Liputan6.com, Jakarta Timnas Indonesia bersiap melakoni fase berat di babak keempat Kualifikasi Piala Dunia 2026 zona Asia. Di Grup B, skuad Garuda harus berduel dengan dua raksasa kawasan, Arab Saudi dan Irak, demi mengamankan tiket langsung menuju putaran final.
Ujian perdana langsung berat, ketika Indonesia dijadwalkan menghadapi Arab Saudi pada Kamis (9/10/2025) dini hari WIB. Laga ini bukan hanya berburu poin, tetapi juga ajang pembuktian mental dan kualitas anak asuh Shin Tae-yong saat menghadapi lawan bertabur bintang.
Advertisement
Tiga hari berselang, giliran duel panas melawan Irak menanti, sebelum akhirnya partai pamungkas mempertemukan Arab Saudi kontra Irak pada 15 Oktober 2025 dini hari WIB.
Kecemasan mulai menyelimuti kubu Irak. Salah satu pelatih lokal, Thaer Adnan, secara tegas mengingatkan bahwa Timnas Indonesia kini tidak bisa lagi dipandang sebelah mata.
Transformasi tim Garuda di bawah arahan Patrick Kluivert yang menggantikan Shin Tae-yong awal tahun 2025 dianggap sebagai kekuatan baru yang berbahaya.
Tantangan Berat
Sejak ditukangi Kluivert, Indonesia sudah melewati enam laga resmi. Pelatih asal Belanda itu mencatat hasil beragam: kalah 1-5 dari Australia, menang tipis 1-0 atas Bahrain dan China, tumbang 0-6 dari Jepang, menang telak 6-0 atas Chinese Taipei, serta imbang 0-0 menghadapi Lebanon.
Thaer Adnan menilai Irak tidak boleh lengah. Menurutnya, ancaman bukan hanya datang dari Arab Saudi yang rutin tampil di Piala Dunia, tetapi juga dari Indonesia yang kian berkembang pesat.
“Misi Irak di babak playoff ini jelas tidak akan mudah. Semua perhatian tertuju pada persiapan Arab Saudi dan Indonesia, karena keduanya saat ini jauh lebih siap ketimbang Singa Mesopotamia,” ucap Thaer Adnan.

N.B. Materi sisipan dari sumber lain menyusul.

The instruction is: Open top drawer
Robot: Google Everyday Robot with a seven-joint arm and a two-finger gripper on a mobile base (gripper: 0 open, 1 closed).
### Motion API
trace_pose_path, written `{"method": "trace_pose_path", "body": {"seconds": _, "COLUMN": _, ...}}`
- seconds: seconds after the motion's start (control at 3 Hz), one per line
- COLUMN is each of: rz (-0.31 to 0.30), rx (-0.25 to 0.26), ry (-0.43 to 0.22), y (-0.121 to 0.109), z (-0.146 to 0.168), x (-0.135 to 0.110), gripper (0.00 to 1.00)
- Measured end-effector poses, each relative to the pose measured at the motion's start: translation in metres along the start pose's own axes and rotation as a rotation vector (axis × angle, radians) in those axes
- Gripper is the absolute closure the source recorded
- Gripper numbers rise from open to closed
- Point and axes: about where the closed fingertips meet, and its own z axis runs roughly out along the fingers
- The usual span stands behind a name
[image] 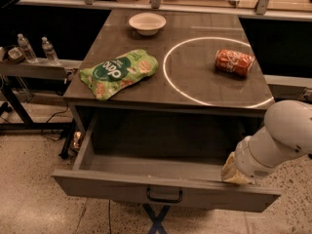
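Since the top drawer [112, 189] stands wide open, the pincer [235, 173] at its right rim, state untellable, should simply retreat.

The top drawer [97, 185] stands pulled far out, its deep grey box open to view and a dark loop handle [164, 196] at the front's centre. The gripper [236, 171] sits at the drawer's right front rim. Above the drawer lies the tabletop [195, 89] — green bag [118, 73], orange can [234, 62], white bowl [147, 23].
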Motion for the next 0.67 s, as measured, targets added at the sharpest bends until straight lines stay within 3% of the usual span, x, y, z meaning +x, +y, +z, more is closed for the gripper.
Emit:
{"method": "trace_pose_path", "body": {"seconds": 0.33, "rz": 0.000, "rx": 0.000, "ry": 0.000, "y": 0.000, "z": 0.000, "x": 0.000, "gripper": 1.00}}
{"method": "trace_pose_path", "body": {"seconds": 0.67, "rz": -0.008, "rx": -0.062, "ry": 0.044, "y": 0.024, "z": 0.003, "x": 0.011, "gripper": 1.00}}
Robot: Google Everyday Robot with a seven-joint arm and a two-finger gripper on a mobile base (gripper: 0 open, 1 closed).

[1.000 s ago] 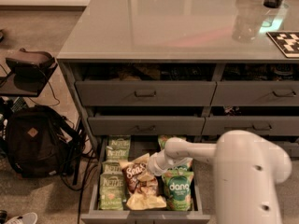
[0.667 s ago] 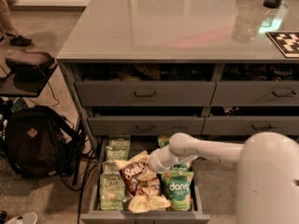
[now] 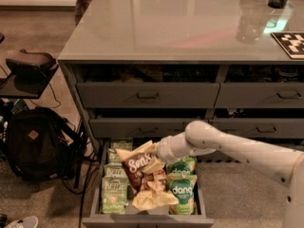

“Bahkan, Indonesia kali ini berbeda dibanding tim yang pernah dihadapi Irak sebelumnya. Dengan Kluivert, mereka mengalami peningkatan signifikan baik dalam permainan maupun karakter tim,” tambahnya.
Bekal dari Thailand
Irak sendiri menyongsong kualifikasi dengan modal positif. Mereka baru saja keluar sebagai juara Piala Raja Thailand, usai mengalahkan Hong Kong 2-1 dan tuan rumah Thailand 1-0.
Capaian itu menambah optimisme skuad asuhan Graham Arnold dalam menghadapi kerasnya persaingan Grup B. Sejauh ini, Irak mencatat tiga kemenangan dan satu kekalahan di bawah kendali Arnold.
“Harapan kami besar pada pengalaman Graham Arnold untuk mengelola laga penting sekaligus menentukan pilihan pemain dengan tepat. Irak harus menurunkan skuad terbaik agar bisa bersaing,” jelas Thaer Adnan.
“Jika hanya mengandalkan persiapan tanpa faktor pengalaman dan pemilihan pemain yang tepat, maka tim akan kesulitan. Semua akan bergantung pada dua aspek ini,” pungkasnya.